Free the Snake Flotilla a 'glorious sight'

Betsy Hammar, dressed as a sockeye salmon, helps lead 300-plus people in cheers on the lower Snake River Oct. 3 during the Free the Snake Flotilla. Photo by Greg Stahl.

The sight was glorious as we assembled at Lower Granite Dam, paddles raised in salute to a day when the waters will heave with big fish once again—when we will sing its rolling song.
— Betsy Hammar

By Betsy Hammar, IRU Member

I had an opportunity in October to participate in the Free the Snake Flotilla to help bring awareness on a broader scale to the inefficiencies of four salmon-killing dams on the lower Snake River.

While economists and engineers have determined that the huge costs of operating the dams overshadow the meager benefits they produce, I found myself prior to the flotilla pondering what the argument looks like from a dam proponent’s perspective. So I picked up the phone and called a few friends who live near the dams to find out.

According to my informal survey, the Port of Lewiston is still on a podium of pride for many in the Lewis-Clark Valley. The perception is that the port can’t exist without the four lower Snake River dams—even if the long and steady decline of container shipping at the port dropped to zero in April of this year. And even if there’s an existing railroad paralleling the dammed waterway.

My friends in the Lewis-Clark Valley also said that water recreation like motor boating and water skiing is popular on the reservoirs behind the lower Snake River dams. But upon arriving at Wawawai Landing to stage for the flotilla, we discovered only a couple of unused motor boats and the Washington State rowing team finishing a morning practice. If the stilled waters behind lower Granite Dam are popular for motorized recreation there was no sign of it.

Having felt like I worked out a few of the major obstacles that might impede the compelling cry to free the snake, I donned a colorful salmon costume and joined the excitement of the flotilla. There were boaters and anglers and Native Americans and outfitters and recreationalists and concerned citizens from towns throughout the Pacific Northwest. I talked with one person who traveled from Alabama!

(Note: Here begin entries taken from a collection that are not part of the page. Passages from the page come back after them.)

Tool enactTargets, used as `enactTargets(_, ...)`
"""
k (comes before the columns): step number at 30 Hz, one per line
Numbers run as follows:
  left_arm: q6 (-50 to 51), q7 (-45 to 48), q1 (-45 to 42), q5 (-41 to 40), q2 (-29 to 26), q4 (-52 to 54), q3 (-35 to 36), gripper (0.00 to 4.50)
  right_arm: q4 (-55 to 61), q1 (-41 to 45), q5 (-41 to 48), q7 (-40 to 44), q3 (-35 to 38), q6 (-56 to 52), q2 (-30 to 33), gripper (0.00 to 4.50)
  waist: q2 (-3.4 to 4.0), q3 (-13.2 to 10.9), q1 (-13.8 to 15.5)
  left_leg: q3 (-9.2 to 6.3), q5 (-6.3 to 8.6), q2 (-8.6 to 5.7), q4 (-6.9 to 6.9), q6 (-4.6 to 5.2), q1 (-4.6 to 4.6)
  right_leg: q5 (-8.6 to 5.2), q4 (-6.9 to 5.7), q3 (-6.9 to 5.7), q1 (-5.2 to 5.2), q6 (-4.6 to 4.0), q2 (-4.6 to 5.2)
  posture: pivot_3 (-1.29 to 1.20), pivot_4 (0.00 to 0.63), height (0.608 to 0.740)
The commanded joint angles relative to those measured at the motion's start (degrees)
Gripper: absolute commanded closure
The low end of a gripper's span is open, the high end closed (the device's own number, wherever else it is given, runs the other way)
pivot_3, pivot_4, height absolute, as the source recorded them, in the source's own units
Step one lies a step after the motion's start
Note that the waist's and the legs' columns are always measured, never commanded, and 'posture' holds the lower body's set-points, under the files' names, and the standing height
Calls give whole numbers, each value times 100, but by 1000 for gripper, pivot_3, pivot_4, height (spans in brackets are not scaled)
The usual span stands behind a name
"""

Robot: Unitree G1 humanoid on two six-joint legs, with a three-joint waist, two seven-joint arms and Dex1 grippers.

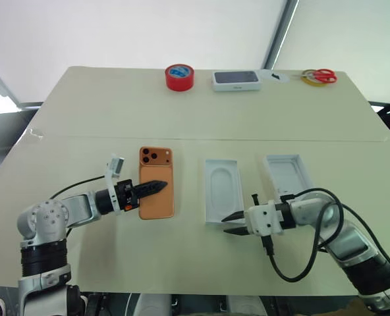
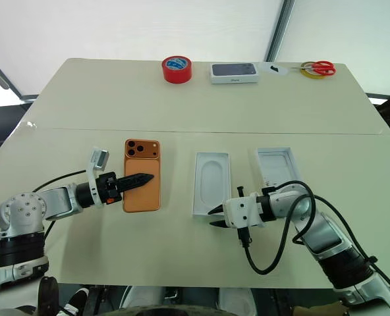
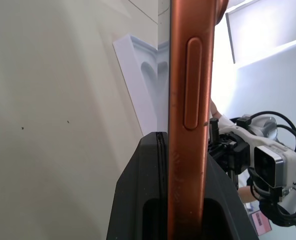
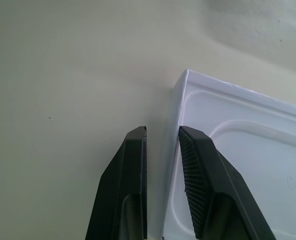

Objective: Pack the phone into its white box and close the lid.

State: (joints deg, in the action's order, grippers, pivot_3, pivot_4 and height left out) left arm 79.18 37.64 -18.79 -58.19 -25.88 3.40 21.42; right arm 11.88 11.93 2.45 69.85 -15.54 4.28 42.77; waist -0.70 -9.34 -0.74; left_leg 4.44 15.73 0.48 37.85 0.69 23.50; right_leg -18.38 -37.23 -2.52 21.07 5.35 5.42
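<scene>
Right claw straddled box wall, slightly parted, not yet pinching; close squarely to steady it. Left claw gripped phone.

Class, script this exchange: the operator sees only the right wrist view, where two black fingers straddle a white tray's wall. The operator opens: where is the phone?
Observer: The orange phone is to the left of the tray, clamped in the left end effector.
Operator: Anything on the tray's other side?
Observer: Yes, a second open white box part lies apart from it, to its right.
Operator: And farther back?
Observer: A red tape roll, a dark-faced white box and red scissors line the far edge of the table.
</scene>
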Motion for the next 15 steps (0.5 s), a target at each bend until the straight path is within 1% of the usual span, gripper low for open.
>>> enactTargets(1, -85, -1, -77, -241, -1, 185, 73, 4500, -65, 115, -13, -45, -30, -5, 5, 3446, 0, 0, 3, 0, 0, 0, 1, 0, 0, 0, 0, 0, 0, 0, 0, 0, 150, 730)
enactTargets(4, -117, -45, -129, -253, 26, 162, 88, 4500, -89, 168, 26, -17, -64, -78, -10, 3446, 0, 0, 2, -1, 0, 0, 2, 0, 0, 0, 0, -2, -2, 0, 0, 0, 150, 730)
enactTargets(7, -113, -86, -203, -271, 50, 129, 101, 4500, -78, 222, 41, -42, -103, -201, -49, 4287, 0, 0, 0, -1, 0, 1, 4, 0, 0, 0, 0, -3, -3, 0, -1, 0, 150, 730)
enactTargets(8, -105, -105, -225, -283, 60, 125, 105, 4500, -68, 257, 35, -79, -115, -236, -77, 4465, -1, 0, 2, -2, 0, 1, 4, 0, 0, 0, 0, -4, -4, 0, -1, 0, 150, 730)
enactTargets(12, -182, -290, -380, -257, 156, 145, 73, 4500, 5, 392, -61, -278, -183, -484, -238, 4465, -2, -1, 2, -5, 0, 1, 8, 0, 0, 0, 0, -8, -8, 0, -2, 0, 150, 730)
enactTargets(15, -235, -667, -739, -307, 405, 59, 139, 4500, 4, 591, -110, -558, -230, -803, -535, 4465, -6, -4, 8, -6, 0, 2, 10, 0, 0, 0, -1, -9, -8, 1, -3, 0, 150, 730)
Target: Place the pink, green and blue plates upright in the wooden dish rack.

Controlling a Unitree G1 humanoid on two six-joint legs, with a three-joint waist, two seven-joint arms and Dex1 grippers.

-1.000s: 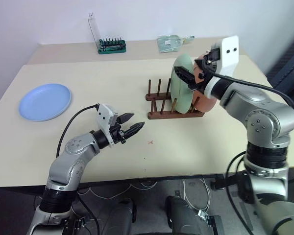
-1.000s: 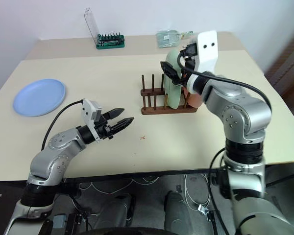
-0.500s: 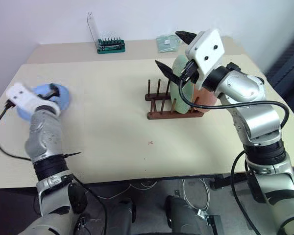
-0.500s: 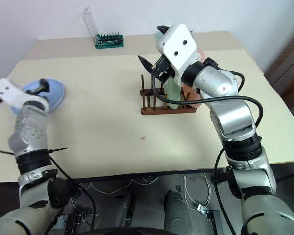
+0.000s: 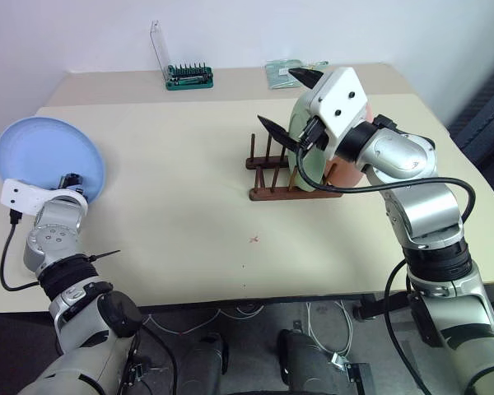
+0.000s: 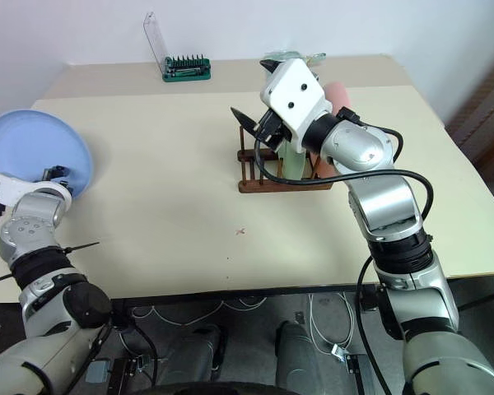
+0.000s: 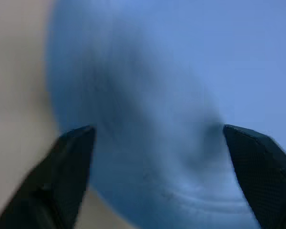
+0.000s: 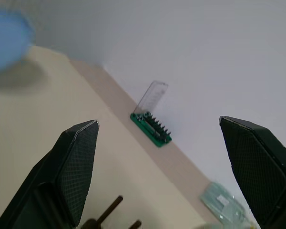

Yet, I was impressed with how many locals from nearby towns joined the cause. Folks from Orofino, Lewiston, Pullman, Moscow and other regional cities were there to protest their back-yard dams. This wasn't a high-brow crowd of environmentalists. It was a group of local citizens coming together to ask for change on their home river, to seek an end to government waste and a return to abundant wild salmon, a return to a free-flowing lower Snake River.

The turnout was bigger than I expected, with 300 people and more than 150 boats. There were fishing dories, canoes, river rafts, kayaks and stand-up paddleboards. The sight was glorious as we assembled at Lower Granite Dam, paddles raised in salute to a day when the waters will heave with big fish once again—when we will sing its rolling song.

If we have to shout again, I’ll be there. If we have to write our elected officials, raise money, share videos or convince others to join the chant, I'll be there. I was inspired by the energy at the first ever Free the Snake Flotilla, and look forward to the next.

Betsy Hammar was born and raised near free flowing and whitewater rivers in the mountains of Appalachia and calls Boise her home for almost 25 years. She has been a member of IRU for 10 years. Although a big outdoor recreationalist, her passion for environmental advocacy fuels more from a sense of legacy to our inheritors and future for our planet.